Problem details:
Look below for the line with "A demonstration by"; begin the copy there and stop after the line with "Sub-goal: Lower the", keeping the text exact and the pictures out.

====

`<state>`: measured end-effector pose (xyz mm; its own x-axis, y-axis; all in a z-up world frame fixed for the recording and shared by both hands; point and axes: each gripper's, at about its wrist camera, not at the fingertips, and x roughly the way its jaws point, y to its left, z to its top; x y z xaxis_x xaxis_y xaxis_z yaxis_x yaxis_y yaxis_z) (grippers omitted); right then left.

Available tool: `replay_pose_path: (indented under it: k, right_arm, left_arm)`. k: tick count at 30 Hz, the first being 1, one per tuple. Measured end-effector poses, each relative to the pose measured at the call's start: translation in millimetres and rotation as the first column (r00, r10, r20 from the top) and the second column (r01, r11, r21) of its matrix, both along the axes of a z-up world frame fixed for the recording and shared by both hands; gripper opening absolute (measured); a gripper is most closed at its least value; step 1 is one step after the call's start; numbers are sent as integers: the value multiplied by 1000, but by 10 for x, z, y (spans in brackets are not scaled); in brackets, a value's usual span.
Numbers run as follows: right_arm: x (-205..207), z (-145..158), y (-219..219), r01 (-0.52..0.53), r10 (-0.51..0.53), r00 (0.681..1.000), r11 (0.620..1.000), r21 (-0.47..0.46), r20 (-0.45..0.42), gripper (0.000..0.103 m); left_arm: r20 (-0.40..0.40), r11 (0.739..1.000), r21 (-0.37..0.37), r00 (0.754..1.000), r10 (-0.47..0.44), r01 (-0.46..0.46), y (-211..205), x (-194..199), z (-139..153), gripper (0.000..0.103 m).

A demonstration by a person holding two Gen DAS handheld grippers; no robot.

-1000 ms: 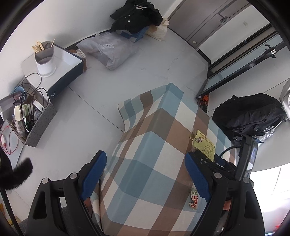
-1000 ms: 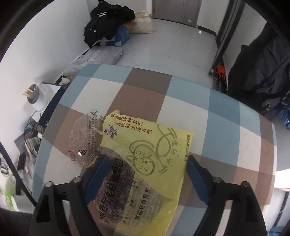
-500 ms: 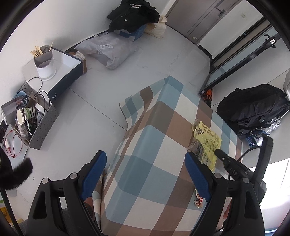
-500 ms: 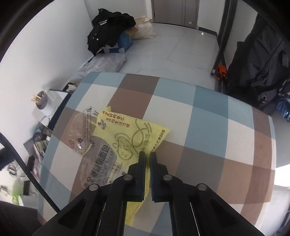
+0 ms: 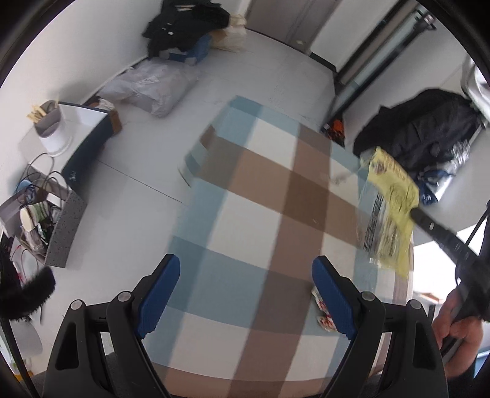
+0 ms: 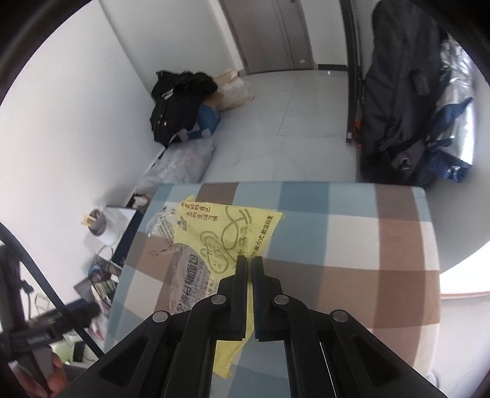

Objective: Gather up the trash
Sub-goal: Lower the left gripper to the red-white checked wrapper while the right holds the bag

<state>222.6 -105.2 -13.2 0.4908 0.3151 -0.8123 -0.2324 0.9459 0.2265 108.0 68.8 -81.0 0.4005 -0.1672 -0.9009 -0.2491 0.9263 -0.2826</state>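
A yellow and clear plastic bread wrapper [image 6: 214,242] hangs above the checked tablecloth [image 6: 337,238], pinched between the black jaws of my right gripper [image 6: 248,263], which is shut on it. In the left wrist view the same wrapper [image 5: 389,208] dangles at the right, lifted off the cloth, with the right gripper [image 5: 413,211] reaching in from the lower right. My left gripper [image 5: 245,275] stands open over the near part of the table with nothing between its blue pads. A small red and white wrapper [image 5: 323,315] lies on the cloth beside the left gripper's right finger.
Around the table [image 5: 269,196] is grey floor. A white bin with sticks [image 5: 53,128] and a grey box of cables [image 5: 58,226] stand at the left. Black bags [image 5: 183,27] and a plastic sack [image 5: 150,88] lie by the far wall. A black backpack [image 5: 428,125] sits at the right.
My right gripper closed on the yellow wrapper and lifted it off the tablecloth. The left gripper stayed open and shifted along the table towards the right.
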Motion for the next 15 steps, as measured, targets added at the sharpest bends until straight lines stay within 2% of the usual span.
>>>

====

Solution to the problem:
A demonstration by a person holding two Gen DAS handheld grippers; no robot.

-1000 ms: 
-1000 ms: 
-500 ms: 
-500 ms: 
+0 ms: 
+0 ms: 

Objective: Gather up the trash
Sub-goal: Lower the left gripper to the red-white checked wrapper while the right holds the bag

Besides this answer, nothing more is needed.